5

Implementing a Fast and Light Weight Geo Lookup Service

 5 months ago
source link: https://medium.com/paypal-tech/implementing-a-fast-and-light-weight-geo-lookup-service-128e595ff0fe
Go to the source link to view the article. You can view the picture content, updated content and better typesetting reading experience. If the link is broken, please click the button below to view the snapshot at that time.

Implementing a Fast and Light Weight Geo Lookup Service

Fast Geo lookup of city and zip code for given latitude/longitude

Problem description

Geo lookup is a commonly required feature used by many websites and applications. Most smartphone applications can send latitude and longitude to server applications. Then the server applications use the latitude and longitude to perform Geo lookup.

Geo lookup falls into two categories:

  1. For a given latitude and longitude, retrieve full postal address including street, city, zip code.
  2. For a given latitude and longitude, retrieve nearest city with zip code.

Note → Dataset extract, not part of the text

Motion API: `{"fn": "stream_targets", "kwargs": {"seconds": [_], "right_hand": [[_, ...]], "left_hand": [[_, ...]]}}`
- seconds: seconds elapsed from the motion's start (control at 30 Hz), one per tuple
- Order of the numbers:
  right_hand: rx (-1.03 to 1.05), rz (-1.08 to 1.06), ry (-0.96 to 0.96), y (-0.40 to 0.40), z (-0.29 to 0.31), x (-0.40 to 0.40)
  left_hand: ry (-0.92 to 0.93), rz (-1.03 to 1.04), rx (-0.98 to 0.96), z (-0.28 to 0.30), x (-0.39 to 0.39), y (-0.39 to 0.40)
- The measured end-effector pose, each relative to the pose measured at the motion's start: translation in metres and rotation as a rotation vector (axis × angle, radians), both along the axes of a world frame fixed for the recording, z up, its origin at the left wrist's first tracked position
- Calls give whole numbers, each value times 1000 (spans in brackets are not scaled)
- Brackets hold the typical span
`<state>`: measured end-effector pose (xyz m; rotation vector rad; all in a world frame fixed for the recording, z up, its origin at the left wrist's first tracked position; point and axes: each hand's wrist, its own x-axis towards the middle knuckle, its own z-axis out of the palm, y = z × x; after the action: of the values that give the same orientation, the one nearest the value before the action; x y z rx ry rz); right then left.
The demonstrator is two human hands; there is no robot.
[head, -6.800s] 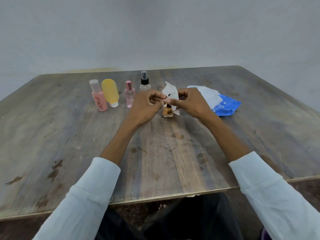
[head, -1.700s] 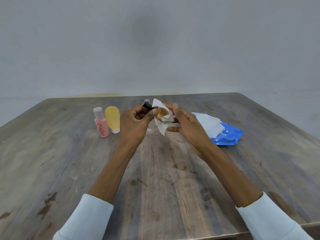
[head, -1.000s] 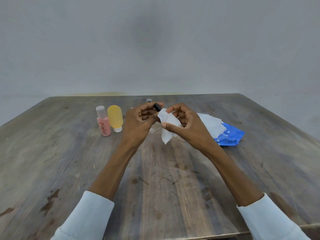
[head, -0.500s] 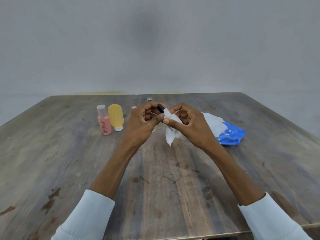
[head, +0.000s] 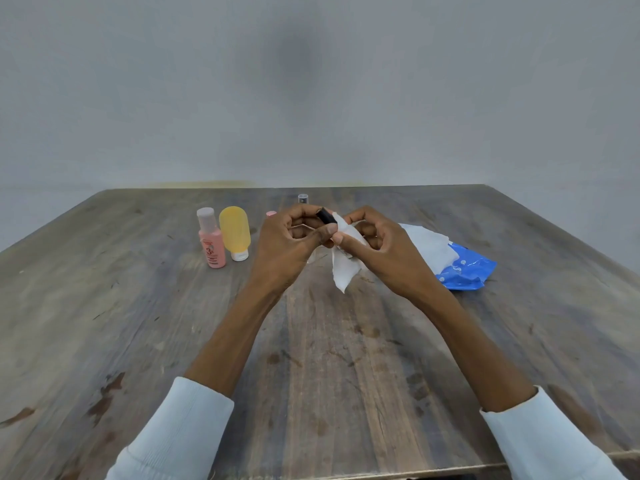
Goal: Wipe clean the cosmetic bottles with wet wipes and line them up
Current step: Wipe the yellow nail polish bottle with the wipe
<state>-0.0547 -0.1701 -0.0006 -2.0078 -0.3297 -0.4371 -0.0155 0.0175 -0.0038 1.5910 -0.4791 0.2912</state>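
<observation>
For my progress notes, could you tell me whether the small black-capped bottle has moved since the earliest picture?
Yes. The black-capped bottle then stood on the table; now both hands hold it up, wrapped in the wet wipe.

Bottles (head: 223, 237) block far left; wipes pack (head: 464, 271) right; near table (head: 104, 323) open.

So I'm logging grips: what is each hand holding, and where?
The left hand pinches the small bottle by its black cap; the right hand grips the wet wipe wrapped round the bottle's body.
</observation>
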Motion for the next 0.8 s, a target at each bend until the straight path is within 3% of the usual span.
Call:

Overwhelming majority of websites and applications require city and zip code only. The scope of this software is for server applications requiring to extract the nearest city with zip code for a given latitude and longitude.

This document describes a light weight, in-memory, fast lookup of zip codes for a given latitude/ longitude. This blog explains in detail how the inherent nature of zip code data source can be exploited to generate the cache through pre-processing. And the generated cache can be served from in-memory system to accomplish a very fast Geo lookup. Developers and product managers can implement it using the technique described in this post.

Illustration and reference implementation is provided for the US only. However it can be extended internationally.

High level Geo Lookup process

Prerequisite

Data source has a record per zip code. Each record has the following elements: zip code and its corresponding state, city, state, latitude and longitude.

Use case

  • Client apps such as smart phone apps send user’s latitude and longitude.
  • Web service reads latitude and longitude used. Web service Geo Lookup implementation retrieves the nearest zip code for the user’s latitude/ longitude.

This article describes how to implement and set up a fast Geo look up service using neither paid data source nor paid software.

Third party data and software providers

There are many providers who do sell data and software. Software can be either a library or a hosted solution. However there are some free data sources. Check out a few data resources here:

Sample records from csv

  • US|94022|Los Altos|California|CA|Santa Clara|085|37.3814|-122.1258|
  • US|94023|Los Altos|California|CA|Santa Clara|085|37.1894|-121.7053|
  • US|94024|Los Altos|California|CA|Santa Clara|085|37.3547|-122.0862|
  • US|94035|Mountain View|California|CA|Santa Clara|085|37.1894|-121.7053|
  • US|94039|Mountain View|California|CA|Santa Clara|085|37.1894|-121.7053|
  • US|94040|Mountain View|California|CA|Santa Clara|085|37.3855|-122.088|

Geo look up algorithms

All these data sources typically have around 49,000 records for the US and is available in CSV format. Each record contains latitude, longitude, state, city and zip code. There will be one record per zip code.

The Geo lookup process typically involves the following steps:

  1. User request is received with latitude and longitude by the web service or application.
  2. Query the data source and retrieve the nearest zip code calculated using nearest Geo distance algorithm.

Nearest point calculation involves selecting a set of points (around x Km radius) from the CityZipLatLong database around the given latitude/longitude and determine the point with minimum distance among the distances from each selected point. For the US, assuming 20 km radius is an optimal choice and assuming 20+ points selected for minimum distance calculation, it might take 50+ milliseconds.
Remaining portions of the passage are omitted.